__Your task__. Give back, unchanged, the lines from the one containing "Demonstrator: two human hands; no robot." to the end of the listing, inclusive of both.

Material provided Start Marker

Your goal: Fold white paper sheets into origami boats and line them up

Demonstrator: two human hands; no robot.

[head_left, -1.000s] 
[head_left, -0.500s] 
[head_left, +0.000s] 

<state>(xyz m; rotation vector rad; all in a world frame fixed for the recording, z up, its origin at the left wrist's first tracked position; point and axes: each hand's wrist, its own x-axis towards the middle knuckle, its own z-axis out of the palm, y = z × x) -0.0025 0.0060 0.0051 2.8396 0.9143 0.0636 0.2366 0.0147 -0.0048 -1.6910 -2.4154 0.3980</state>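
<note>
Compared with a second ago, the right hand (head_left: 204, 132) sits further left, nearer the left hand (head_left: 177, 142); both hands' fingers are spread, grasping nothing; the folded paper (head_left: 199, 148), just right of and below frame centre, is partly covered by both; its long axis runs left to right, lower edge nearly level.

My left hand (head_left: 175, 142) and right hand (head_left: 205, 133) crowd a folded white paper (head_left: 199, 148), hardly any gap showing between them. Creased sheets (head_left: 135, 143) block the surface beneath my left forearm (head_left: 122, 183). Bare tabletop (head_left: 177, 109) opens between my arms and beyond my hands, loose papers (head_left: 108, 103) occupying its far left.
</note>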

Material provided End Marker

__Response area__.
Demonstrator: two human hands; no robot.

[head_left, -1.000s] 
[head_left, -0.500s] 
[head_left, +0.000s] 

<state>(xyz m; rotation vector rad; all in a world frame fixed for the recording, z up, its origin at the left wrist's first tracked position; point and axes: each hand's wrist, its own x-axis towards the middle knuckle, its own z-axis out of the palm, y = z × x) -0.0025 0.0060 0.0051 2.8396 0.9143 0.0636 0.2366 0.0147 -0.0048 -1.6910 -2.4154 0.3980</state>
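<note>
Compared with a second ago, the right hand (head_left: 204, 132) sits further left, nearer the left hand (head_left: 177, 142); both hands' fingers are spread, grasping nothing; the folded paper (head_left: 199, 148), just right of and below frame centre, is partly covered by both; its long axis runs left to right, lower edge nearly level.

My left hand (head_left: 175, 142) and right hand (head_left: 205, 133) crowd a folded white paper (head_left: 199, 148), hardly any gap showing between them. Creased sheets (head_left: 135, 143) block the surface beneath my left forearm (head_left: 122, 183). Bare tabletop (head_left: 177, 109) opens between my arms and beyond my hands, loose papers (head_left: 108, 103) occupying its far left.
</note>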

With this, the answer is finished.